* COLLECTED DATA *
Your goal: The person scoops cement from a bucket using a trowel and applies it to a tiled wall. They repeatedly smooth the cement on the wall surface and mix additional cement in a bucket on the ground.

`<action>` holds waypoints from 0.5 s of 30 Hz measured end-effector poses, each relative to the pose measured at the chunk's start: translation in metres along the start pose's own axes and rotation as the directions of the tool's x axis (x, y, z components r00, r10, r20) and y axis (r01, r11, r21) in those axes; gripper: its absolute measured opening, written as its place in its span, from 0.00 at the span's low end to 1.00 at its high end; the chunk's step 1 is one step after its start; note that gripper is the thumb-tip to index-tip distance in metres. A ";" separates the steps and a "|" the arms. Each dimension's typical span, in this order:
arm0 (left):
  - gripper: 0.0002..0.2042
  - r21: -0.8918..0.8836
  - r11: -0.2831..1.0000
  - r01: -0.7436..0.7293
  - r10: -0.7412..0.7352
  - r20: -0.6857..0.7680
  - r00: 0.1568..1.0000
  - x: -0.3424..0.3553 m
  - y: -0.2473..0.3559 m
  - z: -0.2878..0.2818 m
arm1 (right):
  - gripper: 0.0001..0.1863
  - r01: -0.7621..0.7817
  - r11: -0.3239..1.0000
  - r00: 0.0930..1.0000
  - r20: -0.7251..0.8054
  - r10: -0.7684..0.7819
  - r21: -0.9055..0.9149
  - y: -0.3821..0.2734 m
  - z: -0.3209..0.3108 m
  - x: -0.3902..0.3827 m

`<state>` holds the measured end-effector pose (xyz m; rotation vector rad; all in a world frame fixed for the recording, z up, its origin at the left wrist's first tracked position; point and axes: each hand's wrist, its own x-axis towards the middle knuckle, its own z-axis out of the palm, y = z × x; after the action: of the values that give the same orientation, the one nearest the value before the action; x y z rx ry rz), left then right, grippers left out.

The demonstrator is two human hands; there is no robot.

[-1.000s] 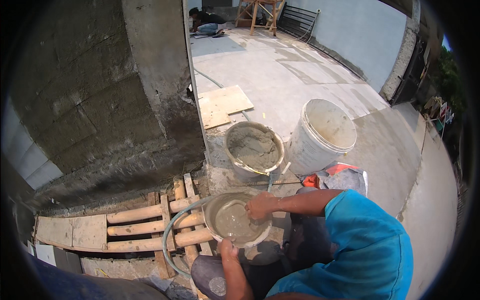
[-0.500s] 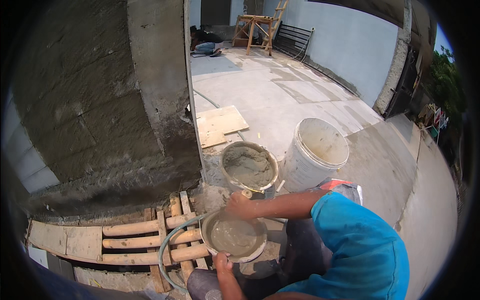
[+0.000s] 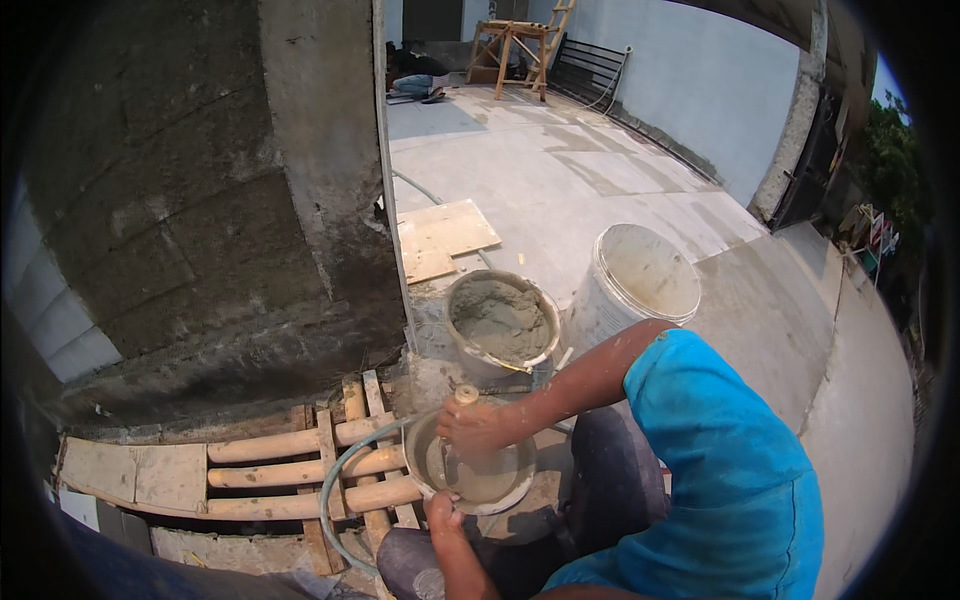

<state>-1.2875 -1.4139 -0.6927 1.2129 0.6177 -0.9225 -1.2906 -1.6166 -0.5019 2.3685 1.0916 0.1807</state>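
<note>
Bucket (image 3: 520, 495), low and centre for me, stands just in front of the knees, grey slurry (image 3: 490, 489) pooled inside it. And there's the left hand (image 3: 443, 510) on its near rim, fingers hooked over the edge, thumb on top. Over the slurry, the right hand (image 3: 475, 427) has its fingers closed around a wooden handle (image 3: 466, 394), the knob poking up; what's on the other end I can't tell, it's hidden.

I'd judge this bucket heavy at the bottom and apt to swing round, its wall stiff but slick where it's smeared, so the rim is the place to hold. The slurry looks runny and quick to slop. The handle wants a full wrap, as wet wood may slip.

Outward now: a hose (image 3: 330, 490) curves against the bucket's left side, by the logs (image 3: 290, 482). Just beyond sits a second bucket (image 3: 475, 357) of thick, lumpy grey mix (image 3: 497, 312), and beside that, a tall white bucket (image 3: 598, 305). Boards (image 3: 450, 235) lie on the floor (image 3: 540, 225) behind.
</note>
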 end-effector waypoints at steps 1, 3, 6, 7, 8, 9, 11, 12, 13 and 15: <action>0.21 -0.020 1.000 0.007 -0.006 0.008 1.000 0.001 -0.003 0.002 | 0.14 -0.005 0.995 1.000 -0.022 0.002 -0.104 0.006 -0.001 0.008; 0.20 -0.094 0.996 0.002 0.002 0.041 0.999 -0.002 -0.011 0.016 | 0.13 -0.028 0.981 0.998 0.049 0.038 -0.193 0.004 0.014 0.010; 0.18 -0.187 0.978 -0.090 0.093 0.007 0.996 -0.008 -0.010 0.017 | 0.11 -0.126 0.986 0.959 0.241 0.150 -0.113 -0.019 0.068 0.022; 0.19 -0.176 0.977 -0.118 0.114 -0.032 0.993 0.005 -0.017 0.013 | 0.10 -0.169 0.984 0.935 0.306 0.178 -0.056 -0.024 0.069 0.021; 0.20 -0.163 0.976 -0.146 0.136 -0.071 0.988 0.016 -0.023 0.004 | 0.10 -0.214 0.977 0.906 0.373 0.199 -0.002 -0.027 0.071 0.024; 0.22 -0.179 0.978 -0.109 0.100 -0.061 0.993 0.016 -0.027 0.008 | 0.09 -0.237 0.966 0.873 0.459 0.164 0.106 -0.025 0.085 0.015; 0.28 -0.202 0.979 -0.033 0.026 -0.036 0.999 0.004 -0.026 0.024 | 0.08 -0.319 0.897 0.788 0.611 0.072 0.305 -0.012 0.109 -0.011; 0.28 -0.212 0.977 -0.035 0.020 -0.072 0.997 -0.004 -0.021 0.023 | 0.10 -0.439 0.809 0.717 0.695 0.053 0.391 -0.003 0.102 -0.012; 0.28 -0.222 0.974 -0.043 0.020 -0.105 0.994 -0.012 -0.018 0.025 | 0.11 -0.558 0.699 0.640 0.768 0.020 0.447 0.006 0.085 -0.017; 0.28 -0.183 0.982 -0.043 0.021 -0.123 0.992 -0.013 -0.014 0.025 | 0.14 -0.770 0.463 0.486 0.874 -0.019 0.439 0.001 0.095 -0.036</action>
<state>-1.3078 -1.4358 -0.6822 1.1127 0.7618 -0.7509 -1.2832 -1.6818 -0.5792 2.8834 -0.0365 -1.4510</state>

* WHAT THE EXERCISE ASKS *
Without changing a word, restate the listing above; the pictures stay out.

* SOLUTION TO THIS EXERCISE *
Your goal: The person scoops cement from a bucket using a trowel and applies it to a tiled wall. They repeatedly smooth the cement on the wall surface and mix additional cement in a bucket on the ground.

`<action>` holds waypoints from 0.5 s of 30 Hz measured end-effector poses, each relative to the pose measured at the chunk's start: translation in metres along the start pose's own axes and rotation as the directions of the tool's x axis (x, y, z components r00, r10, r20) and y axis (r01, r11, r21) in those axes; gripper: its absolute measured opening, written as its place in its span, from 0.00 at the span's low end to 1.00 at its high end; the chunk's step 1 is one step after its start; note that gripper is the thumb-tip to index-tip distance in metres. A ";" separates the steps and a "|" the arms. Each dimension's typical span, in this order:
arm0 (left):
  - gripper: 0.0002..0.2042
  - r21: -0.8918..0.8836
  - r11: -0.2831..1.0000
  - r01: -0.7436..0.7293
  - r10: -0.7412..0.7352
  - r20: -0.6857..0.7680
  - r00: 0.1568..1.0000
  - x: -0.3424..0.3553 m
  - y: -0.2473..0.3559 m
  - z: -0.2878..0.2818 m
arm1 (right):
  - gripper: 0.0001..0.1863
  - r01: -0.7621..0.7817
  - r11: -0.3239..1.0000
  - r00: 0.0930..1.0000
  - r20: -0.7251..0.8054
  - r10: -0.7684..0.7819
  - r21: -0.9055..0.9149
  - y: -0.3821..0.2734 m
  - z: -0.3209..0.3108 m
  - x: -0.3902..0.3827 m

`<state>` holds the measured end-effector pose (xyz m; rotation vector rad; all in a world frame fixed for the recording, z up, its origin at the left wrist's first tracked position; point and axes: each hand's wrist, its own x-axis towards the middle knuckle, its own z-axis out of the palm, y = z × x; after the action: of the values that give the same orientation, the one nearest the value before the action; x y z rx ry rz), left then right, grippers left out.

The demonstrator is two human hands; there is no robot.

[-1.000s] 
[-0.500s] 
[+0.000s] 

<state>-1.2875 -1.4139 -0.6927 1.2129 0.6177 -0.9225 -1.2906 -1.6166 -0.5019 2.3685 1.0916 0.1807</state>
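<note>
Bucket (image 3: 520, 495), low and centre for me, stands just in front of the knees, grey slurry (image 3: 490, 489) pooled inside it. And there's the left hand (image 3: 443, 510) on its near rim, fingers hooked over the edge, thumb on top. Over the slurry, the right hand (image 3: 475, 427) has its fingers closed around a wooden handle (image 3: 466, 394), the knob poking up; what's on the other end I can't tell, it's hidden.

I'd judge this bucket heavy at the bottom and apt to swing round, its wall stiff but slick where it's smeared, so the rim is the place to hold. The slurry looks runny and quick to slop. The handle wants a full wrap, as wet wood may slip.

Outward now: a hose (image 3: 330, 490) curves against the bucket's left side, by the logs (image 3: 290, 482). Just beyond sits a second bucket (image 3: 475, 357) of thick, lumpy grey mix (image 3: 497, 312), and beside that, a tall white bucket (image 3: 598, 305). Boards (image 3: 450, 235) lie on the floor (image 3: 540, 225) behind.
</note>
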 end-effector waypoints at steps 1, 3, 6, 7, 8, 9, 11, 12, 13 and 15: <action>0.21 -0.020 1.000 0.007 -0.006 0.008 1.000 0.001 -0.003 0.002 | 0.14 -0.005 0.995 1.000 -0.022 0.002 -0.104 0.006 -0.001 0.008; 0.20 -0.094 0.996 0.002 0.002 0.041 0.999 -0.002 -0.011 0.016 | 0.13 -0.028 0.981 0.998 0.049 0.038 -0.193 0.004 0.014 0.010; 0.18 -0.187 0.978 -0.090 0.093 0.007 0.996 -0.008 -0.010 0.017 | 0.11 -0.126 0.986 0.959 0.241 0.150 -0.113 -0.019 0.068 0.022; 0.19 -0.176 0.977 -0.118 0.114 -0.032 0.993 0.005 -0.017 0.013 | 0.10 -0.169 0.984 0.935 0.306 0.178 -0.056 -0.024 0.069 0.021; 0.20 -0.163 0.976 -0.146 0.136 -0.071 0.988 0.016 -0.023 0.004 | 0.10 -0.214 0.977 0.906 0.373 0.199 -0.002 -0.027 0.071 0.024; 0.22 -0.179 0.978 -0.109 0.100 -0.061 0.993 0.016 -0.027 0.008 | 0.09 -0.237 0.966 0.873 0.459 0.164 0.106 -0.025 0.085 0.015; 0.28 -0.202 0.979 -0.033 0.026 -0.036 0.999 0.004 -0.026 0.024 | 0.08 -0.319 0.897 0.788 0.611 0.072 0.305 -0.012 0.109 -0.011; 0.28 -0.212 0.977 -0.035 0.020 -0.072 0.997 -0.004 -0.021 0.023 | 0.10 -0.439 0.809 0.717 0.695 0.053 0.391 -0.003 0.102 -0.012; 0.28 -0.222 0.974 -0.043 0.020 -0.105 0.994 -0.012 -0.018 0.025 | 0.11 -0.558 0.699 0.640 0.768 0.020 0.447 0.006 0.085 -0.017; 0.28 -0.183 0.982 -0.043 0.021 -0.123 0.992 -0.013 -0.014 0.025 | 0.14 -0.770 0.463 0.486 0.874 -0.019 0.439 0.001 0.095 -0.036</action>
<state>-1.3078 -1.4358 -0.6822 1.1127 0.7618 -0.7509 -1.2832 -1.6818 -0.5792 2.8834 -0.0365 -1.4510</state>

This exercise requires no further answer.